= WHAT TO WORK ON =
All lines in the material below that contain "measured" should be located and copied.

= SUPPLIED DATA =
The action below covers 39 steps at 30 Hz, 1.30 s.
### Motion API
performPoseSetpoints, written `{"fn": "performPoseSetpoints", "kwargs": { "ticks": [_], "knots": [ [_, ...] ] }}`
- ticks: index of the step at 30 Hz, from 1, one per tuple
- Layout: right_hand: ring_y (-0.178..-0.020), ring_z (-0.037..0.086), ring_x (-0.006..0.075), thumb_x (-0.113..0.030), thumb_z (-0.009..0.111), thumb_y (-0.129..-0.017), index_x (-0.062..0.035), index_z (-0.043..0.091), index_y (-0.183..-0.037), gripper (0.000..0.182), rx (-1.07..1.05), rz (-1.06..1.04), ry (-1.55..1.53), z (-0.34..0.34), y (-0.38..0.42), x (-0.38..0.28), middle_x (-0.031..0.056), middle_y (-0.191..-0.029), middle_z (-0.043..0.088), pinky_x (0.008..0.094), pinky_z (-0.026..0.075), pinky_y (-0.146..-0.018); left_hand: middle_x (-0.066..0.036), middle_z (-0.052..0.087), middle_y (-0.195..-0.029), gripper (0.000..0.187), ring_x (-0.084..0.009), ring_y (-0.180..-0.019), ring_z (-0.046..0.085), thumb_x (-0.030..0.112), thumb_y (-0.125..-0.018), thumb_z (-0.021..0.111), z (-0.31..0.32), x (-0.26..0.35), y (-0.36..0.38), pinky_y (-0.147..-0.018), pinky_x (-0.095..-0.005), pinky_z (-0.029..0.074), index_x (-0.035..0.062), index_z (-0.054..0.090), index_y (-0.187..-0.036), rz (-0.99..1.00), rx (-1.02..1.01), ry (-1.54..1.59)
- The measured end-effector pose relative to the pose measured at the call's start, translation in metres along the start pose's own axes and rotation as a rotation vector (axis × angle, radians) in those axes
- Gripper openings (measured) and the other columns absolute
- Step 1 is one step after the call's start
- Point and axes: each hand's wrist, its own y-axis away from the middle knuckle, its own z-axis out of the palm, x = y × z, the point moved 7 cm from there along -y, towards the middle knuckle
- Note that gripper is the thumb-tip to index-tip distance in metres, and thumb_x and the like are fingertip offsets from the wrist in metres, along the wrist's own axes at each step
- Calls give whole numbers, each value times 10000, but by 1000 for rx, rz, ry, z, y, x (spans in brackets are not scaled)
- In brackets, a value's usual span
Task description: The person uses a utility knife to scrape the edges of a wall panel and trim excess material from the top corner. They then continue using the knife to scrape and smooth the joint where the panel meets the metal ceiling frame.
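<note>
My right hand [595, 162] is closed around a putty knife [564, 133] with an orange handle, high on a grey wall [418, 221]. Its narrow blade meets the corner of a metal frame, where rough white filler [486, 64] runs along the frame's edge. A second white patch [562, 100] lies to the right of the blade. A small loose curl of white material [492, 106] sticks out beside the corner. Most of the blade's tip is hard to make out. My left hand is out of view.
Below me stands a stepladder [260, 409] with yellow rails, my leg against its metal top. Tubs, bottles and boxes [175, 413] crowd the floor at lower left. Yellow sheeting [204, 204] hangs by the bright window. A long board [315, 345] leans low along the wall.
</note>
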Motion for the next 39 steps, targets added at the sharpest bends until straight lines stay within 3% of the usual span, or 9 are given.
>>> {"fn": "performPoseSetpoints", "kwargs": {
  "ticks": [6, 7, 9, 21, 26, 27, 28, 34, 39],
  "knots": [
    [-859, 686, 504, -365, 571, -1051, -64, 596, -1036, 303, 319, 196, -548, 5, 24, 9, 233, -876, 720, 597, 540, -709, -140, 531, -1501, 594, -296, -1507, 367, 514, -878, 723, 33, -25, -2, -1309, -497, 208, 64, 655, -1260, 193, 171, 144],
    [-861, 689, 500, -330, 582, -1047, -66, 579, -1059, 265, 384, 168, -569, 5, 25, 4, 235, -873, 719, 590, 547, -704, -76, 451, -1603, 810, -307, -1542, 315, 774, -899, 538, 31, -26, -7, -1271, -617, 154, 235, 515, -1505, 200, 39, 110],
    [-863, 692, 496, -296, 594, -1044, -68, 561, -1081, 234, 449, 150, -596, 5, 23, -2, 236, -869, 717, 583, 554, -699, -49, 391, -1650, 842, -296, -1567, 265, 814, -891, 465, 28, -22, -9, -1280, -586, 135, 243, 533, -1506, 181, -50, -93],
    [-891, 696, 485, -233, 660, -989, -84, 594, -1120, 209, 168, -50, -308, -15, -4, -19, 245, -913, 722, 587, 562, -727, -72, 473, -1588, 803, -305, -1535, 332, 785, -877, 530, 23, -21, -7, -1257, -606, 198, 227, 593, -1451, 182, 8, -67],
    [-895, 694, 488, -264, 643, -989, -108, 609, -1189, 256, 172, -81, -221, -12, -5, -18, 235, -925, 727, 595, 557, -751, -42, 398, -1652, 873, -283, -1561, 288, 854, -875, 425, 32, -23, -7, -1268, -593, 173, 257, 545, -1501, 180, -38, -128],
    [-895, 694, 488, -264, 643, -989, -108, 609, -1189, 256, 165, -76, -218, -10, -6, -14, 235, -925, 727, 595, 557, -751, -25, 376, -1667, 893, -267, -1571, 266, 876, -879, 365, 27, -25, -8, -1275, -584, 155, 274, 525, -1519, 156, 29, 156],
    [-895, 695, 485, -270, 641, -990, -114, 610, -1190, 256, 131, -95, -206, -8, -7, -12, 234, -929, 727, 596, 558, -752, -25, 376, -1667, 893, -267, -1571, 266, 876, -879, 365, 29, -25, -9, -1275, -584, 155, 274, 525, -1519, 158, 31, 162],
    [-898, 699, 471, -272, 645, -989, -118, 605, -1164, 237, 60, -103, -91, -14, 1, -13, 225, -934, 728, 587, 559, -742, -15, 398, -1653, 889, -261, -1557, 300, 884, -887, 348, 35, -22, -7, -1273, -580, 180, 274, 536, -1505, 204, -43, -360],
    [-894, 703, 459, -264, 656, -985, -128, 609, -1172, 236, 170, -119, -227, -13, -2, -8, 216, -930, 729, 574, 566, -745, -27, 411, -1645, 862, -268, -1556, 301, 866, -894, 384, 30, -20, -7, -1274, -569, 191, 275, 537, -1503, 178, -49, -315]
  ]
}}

= RESULT OF THIS TASK =
- The measured end-effector pose relative to the pose measured at the call's start, translation in metres along the start pose's own axes and rotation as a rotation vector (axis × angle, radians) in those axes
- Gripper openings (measured) and the other columns absolute

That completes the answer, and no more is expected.